BEGIN

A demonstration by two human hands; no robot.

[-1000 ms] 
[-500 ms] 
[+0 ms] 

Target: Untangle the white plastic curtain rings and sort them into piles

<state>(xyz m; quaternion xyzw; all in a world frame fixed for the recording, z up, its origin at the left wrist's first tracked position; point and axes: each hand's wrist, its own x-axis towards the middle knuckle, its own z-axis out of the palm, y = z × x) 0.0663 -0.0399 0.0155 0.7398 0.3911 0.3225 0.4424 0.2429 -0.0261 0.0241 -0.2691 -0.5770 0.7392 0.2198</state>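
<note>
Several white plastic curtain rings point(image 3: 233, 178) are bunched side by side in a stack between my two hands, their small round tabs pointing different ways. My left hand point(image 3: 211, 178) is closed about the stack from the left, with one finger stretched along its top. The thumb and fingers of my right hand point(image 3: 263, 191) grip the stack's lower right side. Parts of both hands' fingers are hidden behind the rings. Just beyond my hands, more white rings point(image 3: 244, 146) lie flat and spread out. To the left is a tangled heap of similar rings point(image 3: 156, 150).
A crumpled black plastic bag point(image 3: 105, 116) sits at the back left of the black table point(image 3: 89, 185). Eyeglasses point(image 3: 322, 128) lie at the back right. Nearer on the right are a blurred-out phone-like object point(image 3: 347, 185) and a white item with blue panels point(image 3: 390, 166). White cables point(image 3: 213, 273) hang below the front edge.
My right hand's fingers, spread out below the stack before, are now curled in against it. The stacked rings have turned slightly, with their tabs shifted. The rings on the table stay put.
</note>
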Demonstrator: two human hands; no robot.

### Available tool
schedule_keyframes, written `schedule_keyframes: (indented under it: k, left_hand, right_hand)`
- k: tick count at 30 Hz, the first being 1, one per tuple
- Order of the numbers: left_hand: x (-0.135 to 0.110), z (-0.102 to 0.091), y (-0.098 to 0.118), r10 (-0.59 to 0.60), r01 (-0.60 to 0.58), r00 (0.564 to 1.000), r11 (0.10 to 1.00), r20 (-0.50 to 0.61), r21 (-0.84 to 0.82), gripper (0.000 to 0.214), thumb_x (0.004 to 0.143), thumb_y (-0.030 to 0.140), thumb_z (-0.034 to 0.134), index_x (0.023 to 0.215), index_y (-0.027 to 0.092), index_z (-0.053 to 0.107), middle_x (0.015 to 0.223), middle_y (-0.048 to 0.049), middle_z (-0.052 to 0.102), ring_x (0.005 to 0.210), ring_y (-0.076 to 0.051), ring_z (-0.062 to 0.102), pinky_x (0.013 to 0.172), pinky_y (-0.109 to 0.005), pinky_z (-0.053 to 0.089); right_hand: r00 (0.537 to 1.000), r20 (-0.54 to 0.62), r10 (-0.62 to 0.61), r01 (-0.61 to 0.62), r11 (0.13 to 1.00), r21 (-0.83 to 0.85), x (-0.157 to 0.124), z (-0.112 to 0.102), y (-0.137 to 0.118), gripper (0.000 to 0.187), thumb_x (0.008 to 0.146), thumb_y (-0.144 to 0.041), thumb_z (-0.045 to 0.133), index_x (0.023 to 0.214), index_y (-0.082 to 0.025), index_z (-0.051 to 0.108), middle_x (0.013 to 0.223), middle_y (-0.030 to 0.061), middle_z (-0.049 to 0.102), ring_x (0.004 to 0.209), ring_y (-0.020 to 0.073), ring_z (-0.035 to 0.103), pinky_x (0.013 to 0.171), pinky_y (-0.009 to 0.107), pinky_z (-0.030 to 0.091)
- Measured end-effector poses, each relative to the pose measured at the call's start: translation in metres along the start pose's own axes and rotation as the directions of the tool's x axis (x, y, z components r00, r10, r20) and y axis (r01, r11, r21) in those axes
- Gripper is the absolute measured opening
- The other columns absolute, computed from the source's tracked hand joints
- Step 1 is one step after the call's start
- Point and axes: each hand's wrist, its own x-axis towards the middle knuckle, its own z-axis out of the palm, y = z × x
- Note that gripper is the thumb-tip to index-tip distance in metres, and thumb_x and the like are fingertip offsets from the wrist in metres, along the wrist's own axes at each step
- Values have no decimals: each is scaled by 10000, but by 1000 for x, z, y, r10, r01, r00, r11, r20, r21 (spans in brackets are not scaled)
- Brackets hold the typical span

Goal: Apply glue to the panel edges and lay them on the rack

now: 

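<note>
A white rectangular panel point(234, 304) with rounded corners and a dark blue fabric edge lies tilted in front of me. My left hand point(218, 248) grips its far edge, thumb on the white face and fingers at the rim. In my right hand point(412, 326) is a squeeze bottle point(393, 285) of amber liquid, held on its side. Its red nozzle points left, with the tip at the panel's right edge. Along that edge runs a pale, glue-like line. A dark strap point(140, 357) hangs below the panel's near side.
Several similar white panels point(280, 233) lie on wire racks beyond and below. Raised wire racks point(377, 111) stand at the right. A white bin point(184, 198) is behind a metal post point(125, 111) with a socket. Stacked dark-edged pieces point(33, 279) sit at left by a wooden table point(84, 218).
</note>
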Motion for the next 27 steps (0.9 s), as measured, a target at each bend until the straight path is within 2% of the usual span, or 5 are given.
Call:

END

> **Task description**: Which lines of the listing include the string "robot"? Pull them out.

> **Exercise answer**:
A demonstration by two human hands; no robot.
Demonstrator: two human hands; no robot.

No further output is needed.